Association of Black Humanists
- Predecessor: London Black Atheists
- Formation: 2012
- Founders: Clive Aruede, Lola Tinubu
- Website: londonblackatheists.com

= Association of Black Humanists =

British non-religious support organisation

Association of Black Humanists (formerly known as London Black Atheists) is a British organisation based in London, England. It encourages humanists and atheists to meet up, socialise, share information and support other atheists as they "come out" to friends and family, particularly (but not limited to) people in ethnic minorities and people of the African diaspora.

==Formation==
Association of Black Humanists was formed (as London Black Atheists) in November 2012 by Clive Aruede, a former Catholic Church eucharistic minister, Lola Tinubu, who had grown up an evangelical Christian and two other friends.

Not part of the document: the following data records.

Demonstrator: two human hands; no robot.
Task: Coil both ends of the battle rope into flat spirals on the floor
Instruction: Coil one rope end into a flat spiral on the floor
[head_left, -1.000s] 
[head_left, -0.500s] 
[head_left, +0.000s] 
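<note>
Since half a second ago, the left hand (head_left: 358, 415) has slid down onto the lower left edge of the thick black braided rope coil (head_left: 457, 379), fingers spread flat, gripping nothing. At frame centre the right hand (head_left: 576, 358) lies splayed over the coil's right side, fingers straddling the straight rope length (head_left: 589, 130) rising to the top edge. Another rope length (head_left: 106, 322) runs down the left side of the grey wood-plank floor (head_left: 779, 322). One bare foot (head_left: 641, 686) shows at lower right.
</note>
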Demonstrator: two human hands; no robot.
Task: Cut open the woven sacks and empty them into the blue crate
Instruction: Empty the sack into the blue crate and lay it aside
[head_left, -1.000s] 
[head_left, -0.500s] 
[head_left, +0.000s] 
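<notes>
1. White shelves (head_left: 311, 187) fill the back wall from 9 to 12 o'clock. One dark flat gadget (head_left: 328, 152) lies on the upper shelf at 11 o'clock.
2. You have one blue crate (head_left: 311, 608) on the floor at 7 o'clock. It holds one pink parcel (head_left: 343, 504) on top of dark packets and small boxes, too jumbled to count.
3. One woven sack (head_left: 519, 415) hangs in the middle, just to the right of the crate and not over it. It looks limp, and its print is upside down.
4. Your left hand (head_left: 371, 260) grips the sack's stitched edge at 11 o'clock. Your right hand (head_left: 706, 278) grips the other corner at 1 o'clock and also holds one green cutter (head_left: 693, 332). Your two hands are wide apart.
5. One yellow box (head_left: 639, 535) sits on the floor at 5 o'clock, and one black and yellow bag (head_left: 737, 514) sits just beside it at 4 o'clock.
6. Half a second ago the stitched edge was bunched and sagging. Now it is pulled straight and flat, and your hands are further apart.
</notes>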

They formed the group as both had found it difficult and felt socially isolated without the acceptance of the religious communities they had grown up in. Aruede has also made the observation that while the group is not separatist, in his experience black people are more likely to "come out" within a group with other black people than a predominantly white group, and the group supports all free thinkers, nonbelievers, atheists and humanists.

Aruede became an atheist after confronting challenging questions from his 12-year-old daughter and researching cosmology, genetics and evolution. Tinubu left her religion following a visit from her Nigerian father that made her confront the cognitive dissonance she saw between his faith and his scientific understanding.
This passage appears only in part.